§ **Exercise instructions**
Your response should consist of one number, the count of lines below that contain "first".

§ **Data below**
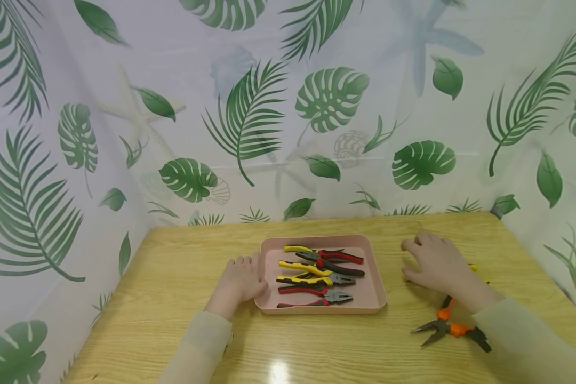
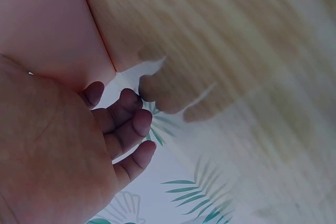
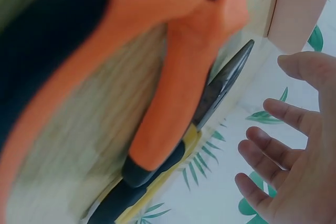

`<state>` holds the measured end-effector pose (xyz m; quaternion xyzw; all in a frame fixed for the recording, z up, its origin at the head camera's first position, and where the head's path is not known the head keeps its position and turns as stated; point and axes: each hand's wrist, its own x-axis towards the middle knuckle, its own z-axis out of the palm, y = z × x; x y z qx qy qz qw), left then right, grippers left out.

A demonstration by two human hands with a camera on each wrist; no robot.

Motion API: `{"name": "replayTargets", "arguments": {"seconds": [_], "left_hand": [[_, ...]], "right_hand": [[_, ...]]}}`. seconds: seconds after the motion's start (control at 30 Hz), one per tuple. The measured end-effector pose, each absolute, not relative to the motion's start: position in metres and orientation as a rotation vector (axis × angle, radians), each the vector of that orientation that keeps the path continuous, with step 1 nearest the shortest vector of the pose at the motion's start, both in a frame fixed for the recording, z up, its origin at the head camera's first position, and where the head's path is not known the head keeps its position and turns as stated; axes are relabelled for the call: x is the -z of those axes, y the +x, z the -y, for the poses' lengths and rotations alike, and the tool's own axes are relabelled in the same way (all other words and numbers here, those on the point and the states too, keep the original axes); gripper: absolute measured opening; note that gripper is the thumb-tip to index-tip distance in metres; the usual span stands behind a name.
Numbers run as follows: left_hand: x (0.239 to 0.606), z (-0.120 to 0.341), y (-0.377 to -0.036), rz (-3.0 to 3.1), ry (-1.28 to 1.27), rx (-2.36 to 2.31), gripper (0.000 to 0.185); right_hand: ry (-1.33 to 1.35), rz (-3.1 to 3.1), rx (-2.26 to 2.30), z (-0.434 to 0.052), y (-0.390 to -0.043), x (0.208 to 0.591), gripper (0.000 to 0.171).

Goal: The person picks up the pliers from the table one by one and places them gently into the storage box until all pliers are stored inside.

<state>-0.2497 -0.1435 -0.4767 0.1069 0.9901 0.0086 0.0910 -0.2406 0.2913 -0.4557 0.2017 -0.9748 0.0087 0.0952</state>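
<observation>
Orange-handled pliers (image 1: 442, 324) lie loose nearest me on the table (image 1: 336, 349); beyond, the left hand (image 1: 240, 278) — fingers loosely bent — sits beside the tray (image 1: 321, 310) holding more pliers (image 1: 335, 278). Farther, the right hand (image 1: 439, 264) is empty, fingers apart — between grasps, I'd judge; another calls for closing.

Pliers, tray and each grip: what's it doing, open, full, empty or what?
Pink tray, holding several pliers
Pliers in the tray, overlapping, some handles spread
Orange pliers, open, outside the tray
Yellow pliers beside them, can't tell
Left grip, at the tray's edge
Right grip, fingers apart, empty
</observation>
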Motion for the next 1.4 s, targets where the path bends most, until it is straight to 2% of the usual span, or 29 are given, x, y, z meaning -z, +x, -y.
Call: {"name": "replayTargets", "arguments": {"seconds": [0.77,1.07,1.4], "left_hand": [[0.478,0.144,-0.25,-2.953,0.316,-0.03,0.062],[0.476,0.144,-0.25,-2.937,0.307,-0.034,0.063],[0.476,0.144,-0.249,-2.934,0.302,-0.063,0.066]], "right_hand": [[0.596,2.879,-0.02,-0.312,-0.232,0.468,0.039],[0.589,2.911,-0.019,-0.319,-0.229,0.471,0.053],[0.573,2.939,-0.018,-0.331,-0.225,0.476,0.052]]}}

§ **Output below**
2